The AMR Predictor is a bioinformatics tool that leverages fine-tuned nucleotide transformer models to predict antimicrobial resistance (AMR) from genomic sequences. It combines state-of-the-art deep learning with practical bioinformatics workflows.
- Nucleotide Transformer Integration: Uses fine-tuned transformer models (default: DraGNOME-2.5b-v1) for sequence analysis
- Bakta Integration: Automated genome annotation through Bakta API
- Sequence Processing: Handles long sequences through intelligent segmentation
- Multi-Environment Support: Separate configurations for dev, test, and prod environments
- Streamlit Interface: User-friendly web interface for analysis
- REST API: Programmatic access to prediction capabilities
- Backend: Python/FastAPI
- Frontend: Streamlit
- Database: PostgreSQL
- Model: Fine-tuned Nucleotide Transformer
- Containerization: Docker/Docker Compose
The application follows a containerized, API-driven architecture with distinct frontend and backend components.
graph TD
subgraph User_Interaction
User[<fa:fa-user> User]
end
subgraph Frontend_Streamlit
direction LR
UI[<fa:fa-desktop> Streamlit UI - app.py]
Utils[<fa:fa-cogs> Streamlit Utils - utils.py]
State[<fa:fa-database> Session State]
UI -- Manages --> State
UI -- Uses --> Utils
Utils -- Updates --> State
end
subgraph Backend_FastAPI
direction LR
API[<fa:fa-server> AMR FastAPI - main.py_routers]
AMRModel[<fa:fa-brain> AMR Prediction Model]
BaktaClient[<fa:fa-plug> Bakta Client_Executor]
DBClient[<fa:fa-database> Database Client - SQLAlchemy_asyncpg]
Auth[<fa:fa-shield-alt> Auth_Potential]
API -- Uses --> DBClient
API -- Runs --> AMRModel
API -- Communicates via --> BaktaClient
API -- Potentially Uses --> Auth
end
subgraph Database_PostgreSQL
DB[<fa:fa-database> PostgreSQL Database - amr_predictor_dev]
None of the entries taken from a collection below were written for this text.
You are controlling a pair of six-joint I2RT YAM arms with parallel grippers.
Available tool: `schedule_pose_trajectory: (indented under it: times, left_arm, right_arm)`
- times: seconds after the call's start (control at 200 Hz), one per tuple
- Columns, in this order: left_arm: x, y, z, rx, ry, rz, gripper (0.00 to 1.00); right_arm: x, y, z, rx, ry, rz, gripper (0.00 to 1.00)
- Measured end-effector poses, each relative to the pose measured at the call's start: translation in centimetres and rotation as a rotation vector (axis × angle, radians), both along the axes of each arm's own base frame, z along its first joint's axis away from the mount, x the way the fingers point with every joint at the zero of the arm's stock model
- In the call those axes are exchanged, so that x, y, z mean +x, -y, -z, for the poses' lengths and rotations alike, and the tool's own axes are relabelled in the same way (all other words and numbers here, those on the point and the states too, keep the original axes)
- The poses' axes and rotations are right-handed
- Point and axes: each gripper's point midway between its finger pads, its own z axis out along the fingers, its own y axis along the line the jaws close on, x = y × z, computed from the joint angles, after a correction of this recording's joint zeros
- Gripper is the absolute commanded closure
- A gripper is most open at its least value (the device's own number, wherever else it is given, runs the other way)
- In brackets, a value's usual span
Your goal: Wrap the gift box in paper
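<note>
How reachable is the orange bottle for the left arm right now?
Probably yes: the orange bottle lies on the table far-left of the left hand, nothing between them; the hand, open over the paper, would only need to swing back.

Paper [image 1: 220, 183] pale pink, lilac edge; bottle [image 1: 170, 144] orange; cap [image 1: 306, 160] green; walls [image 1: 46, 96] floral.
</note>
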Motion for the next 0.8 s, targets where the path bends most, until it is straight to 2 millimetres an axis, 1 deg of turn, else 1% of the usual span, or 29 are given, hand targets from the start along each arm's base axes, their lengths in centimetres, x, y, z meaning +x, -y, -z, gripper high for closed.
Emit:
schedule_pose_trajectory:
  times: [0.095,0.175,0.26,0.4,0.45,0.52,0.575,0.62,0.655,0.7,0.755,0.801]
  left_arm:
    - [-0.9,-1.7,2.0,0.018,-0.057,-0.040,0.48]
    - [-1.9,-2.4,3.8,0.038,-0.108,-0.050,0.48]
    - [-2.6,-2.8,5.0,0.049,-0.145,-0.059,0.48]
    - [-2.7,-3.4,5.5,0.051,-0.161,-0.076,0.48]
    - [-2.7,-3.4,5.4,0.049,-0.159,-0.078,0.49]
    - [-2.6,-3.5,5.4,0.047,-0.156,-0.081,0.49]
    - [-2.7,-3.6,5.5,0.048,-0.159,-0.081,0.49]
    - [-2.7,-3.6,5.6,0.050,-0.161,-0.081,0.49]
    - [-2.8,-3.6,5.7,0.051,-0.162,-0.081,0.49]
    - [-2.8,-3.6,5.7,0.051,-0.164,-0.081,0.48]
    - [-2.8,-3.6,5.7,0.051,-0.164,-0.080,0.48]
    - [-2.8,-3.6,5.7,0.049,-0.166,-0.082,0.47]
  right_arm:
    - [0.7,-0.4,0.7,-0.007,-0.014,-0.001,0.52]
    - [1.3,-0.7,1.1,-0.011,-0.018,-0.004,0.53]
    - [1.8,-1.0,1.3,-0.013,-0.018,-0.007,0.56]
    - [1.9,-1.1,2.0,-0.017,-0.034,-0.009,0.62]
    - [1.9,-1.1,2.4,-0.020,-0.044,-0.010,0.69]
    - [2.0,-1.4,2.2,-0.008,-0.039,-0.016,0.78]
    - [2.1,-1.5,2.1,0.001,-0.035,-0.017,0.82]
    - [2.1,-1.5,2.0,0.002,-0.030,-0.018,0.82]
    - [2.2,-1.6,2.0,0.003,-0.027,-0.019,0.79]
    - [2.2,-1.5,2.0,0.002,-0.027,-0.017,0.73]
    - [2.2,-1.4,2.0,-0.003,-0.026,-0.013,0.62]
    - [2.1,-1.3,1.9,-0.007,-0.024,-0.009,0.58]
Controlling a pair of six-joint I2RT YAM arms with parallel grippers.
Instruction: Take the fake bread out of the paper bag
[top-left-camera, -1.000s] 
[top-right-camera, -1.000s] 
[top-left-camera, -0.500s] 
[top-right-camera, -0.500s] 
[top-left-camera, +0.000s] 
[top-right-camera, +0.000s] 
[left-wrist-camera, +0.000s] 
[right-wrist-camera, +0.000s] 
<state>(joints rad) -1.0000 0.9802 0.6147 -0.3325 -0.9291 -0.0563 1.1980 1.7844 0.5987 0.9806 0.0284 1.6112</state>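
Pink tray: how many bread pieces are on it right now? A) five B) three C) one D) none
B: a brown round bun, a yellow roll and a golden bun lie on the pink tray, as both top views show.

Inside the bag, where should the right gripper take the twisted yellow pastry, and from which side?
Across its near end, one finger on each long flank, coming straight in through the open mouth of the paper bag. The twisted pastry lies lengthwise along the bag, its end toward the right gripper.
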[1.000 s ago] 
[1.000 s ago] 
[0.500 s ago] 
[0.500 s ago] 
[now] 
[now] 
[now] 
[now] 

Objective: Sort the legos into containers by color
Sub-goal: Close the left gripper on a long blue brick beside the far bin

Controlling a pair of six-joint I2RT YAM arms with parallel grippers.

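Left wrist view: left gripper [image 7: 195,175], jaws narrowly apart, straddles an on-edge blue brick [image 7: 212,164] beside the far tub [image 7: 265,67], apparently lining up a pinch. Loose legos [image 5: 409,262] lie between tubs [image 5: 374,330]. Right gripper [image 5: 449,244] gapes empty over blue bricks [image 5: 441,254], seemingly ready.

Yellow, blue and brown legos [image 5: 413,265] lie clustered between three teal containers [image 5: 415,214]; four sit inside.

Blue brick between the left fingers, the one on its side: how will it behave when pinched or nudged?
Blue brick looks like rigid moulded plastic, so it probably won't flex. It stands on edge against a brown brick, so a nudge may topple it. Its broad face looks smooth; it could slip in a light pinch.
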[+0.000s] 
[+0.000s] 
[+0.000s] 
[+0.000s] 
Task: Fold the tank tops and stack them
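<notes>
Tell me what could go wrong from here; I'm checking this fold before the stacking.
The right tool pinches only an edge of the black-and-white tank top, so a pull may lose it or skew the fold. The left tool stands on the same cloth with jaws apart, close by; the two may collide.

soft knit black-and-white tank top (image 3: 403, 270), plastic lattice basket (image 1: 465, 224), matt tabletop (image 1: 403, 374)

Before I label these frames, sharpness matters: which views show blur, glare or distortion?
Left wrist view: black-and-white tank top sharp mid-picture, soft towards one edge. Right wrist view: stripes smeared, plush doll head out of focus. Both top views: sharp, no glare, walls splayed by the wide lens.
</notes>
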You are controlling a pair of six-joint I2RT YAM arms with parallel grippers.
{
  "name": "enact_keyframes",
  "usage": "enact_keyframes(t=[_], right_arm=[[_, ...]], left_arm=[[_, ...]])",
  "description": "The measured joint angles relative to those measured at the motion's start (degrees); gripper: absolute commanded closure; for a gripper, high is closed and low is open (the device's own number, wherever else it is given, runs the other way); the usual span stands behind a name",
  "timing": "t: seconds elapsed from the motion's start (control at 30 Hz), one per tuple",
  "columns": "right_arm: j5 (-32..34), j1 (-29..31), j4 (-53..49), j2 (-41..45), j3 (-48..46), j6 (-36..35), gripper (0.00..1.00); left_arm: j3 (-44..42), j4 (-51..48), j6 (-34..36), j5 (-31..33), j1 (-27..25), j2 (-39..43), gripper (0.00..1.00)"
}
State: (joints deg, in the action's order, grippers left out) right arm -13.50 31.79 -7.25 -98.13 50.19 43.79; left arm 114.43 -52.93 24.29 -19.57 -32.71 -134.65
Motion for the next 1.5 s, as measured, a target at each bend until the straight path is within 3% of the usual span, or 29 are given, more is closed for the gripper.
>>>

SchemaInit[<fa:fa-file-code> Schema Init Scripts]
end
subgraph External_Services
BaktaSvc[<fa:fa-cloud> Bakta Service_API]
end
subgraph Infrastructure_Deployment_Docker
direction TB
BuildScript[<fa:fa-terminal> build_container.sh] -- Manages --> DockerEnv
subgraph Docker_Environment
direction LR
StContainer[<fa:fa-docker> Streamlit Container]
ApiContainer[<fa:fa-docker> API Container]
DbContainer[<fa:fa-docker> DB Container]
PgAdmin[<fa:fa-docker> pgAdmin Container]
end
DockerVolumes[<fa:fa-hdd> Docker Volumes - DB_Data_Results]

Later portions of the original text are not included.